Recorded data
....................
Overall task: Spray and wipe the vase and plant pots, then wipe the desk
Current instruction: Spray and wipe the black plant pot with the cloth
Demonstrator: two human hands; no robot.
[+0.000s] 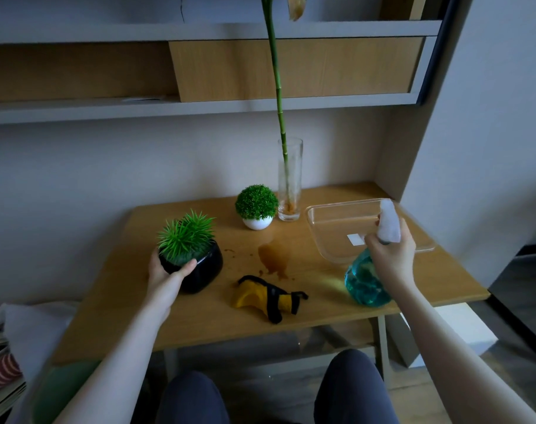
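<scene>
My left hand (168, 269) grips the rim of a black pot (204, 270) holding a spiky green plant, at the desk's left. My right hand (389, 252) holds a blue spray bottle (364, 283) by its white head, standing on the desk's right front. A small white pot (257, 223) with a round green bush sits at the back. Beside it stands a tall clear glass vase (289, 182) with a bamboo stalk. A yellow-and-black cloth (268, 296) lies crumpled near the front edge. A brown spill (274, 258) marks the wooden desk (217, 322).
A clear plastic tray (328, 223) lies at the back right, partly behind my right hand. Shelves and a wooden cabinet hang above the desk. A grey side panel borders the desk's right. Stacked items sit on the floor at the left. My knees are under the front edge.
</scene>
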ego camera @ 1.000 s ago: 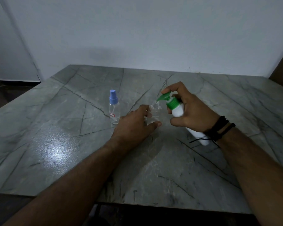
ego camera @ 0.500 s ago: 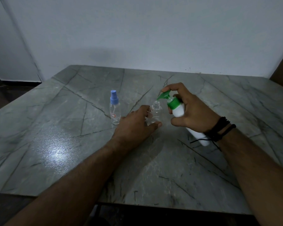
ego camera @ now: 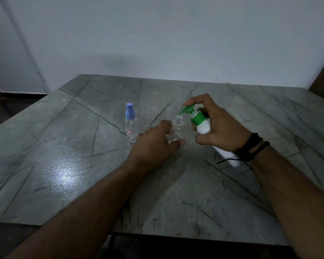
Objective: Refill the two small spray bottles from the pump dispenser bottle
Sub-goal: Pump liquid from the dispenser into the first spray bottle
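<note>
Right hand (ego camera: pixel 219 128) gripping tilted white pump bottle (ego camera: pixel 204 127), green spout (ego camera: pixel 185 110) just above uncapped clear bottle (ego camera: pixel 178 128); left hand (ego camera: pixel 155 144) steadying it.

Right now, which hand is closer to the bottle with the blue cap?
The left hand. It sits just right of the blue-capped bottle, steadying the open bottle. The right hand is farther right, holding the pump bottle.

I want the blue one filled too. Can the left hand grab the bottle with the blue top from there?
Probably yes. The capped spray bottle stands just beside the left hand with nothing between, but that hand must first release the open bottle.
</note>
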A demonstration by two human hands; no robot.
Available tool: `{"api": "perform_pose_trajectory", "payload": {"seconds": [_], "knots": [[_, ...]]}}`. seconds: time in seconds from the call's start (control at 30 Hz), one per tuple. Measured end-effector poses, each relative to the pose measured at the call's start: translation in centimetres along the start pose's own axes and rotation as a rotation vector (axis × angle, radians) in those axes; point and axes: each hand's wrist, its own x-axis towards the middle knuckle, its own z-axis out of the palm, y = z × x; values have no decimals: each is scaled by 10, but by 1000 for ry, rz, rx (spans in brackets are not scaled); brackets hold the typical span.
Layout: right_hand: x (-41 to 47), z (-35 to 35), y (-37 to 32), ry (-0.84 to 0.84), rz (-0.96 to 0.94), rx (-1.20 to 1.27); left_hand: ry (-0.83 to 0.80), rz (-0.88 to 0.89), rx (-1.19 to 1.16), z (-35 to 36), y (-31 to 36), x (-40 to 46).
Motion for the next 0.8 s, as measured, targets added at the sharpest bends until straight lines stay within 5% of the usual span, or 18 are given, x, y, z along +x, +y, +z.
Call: {"api": "perform_pose_trajectory", "payload": {"seconds": [0.8], "knots": [[0,0,-1,-7,5,2,17,12,6,2,-2,1]]}}
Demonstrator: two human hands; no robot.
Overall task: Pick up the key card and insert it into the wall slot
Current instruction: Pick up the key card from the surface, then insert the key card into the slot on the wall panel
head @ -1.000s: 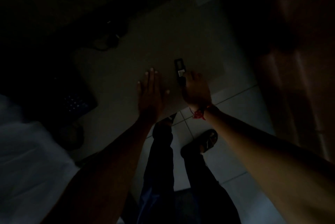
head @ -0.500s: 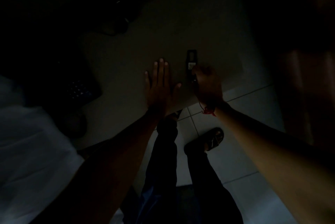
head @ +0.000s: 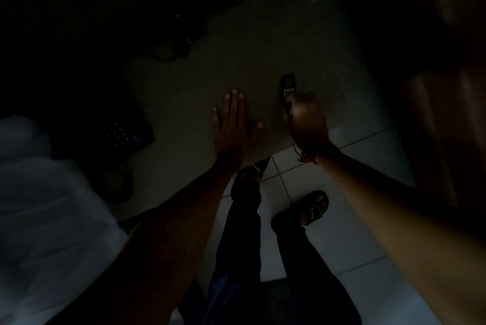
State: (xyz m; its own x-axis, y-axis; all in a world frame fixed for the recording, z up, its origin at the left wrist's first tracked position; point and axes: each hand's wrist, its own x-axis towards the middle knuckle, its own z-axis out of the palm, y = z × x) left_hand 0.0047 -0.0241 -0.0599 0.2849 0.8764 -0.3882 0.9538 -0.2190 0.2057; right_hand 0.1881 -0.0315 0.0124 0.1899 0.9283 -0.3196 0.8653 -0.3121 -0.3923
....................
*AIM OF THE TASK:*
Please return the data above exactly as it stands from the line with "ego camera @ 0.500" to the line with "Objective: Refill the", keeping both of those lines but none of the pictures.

*RESPONSE TO THE EXERCISE:*
ego camera @ 0.500 s ago: 
ego camera @ now: 
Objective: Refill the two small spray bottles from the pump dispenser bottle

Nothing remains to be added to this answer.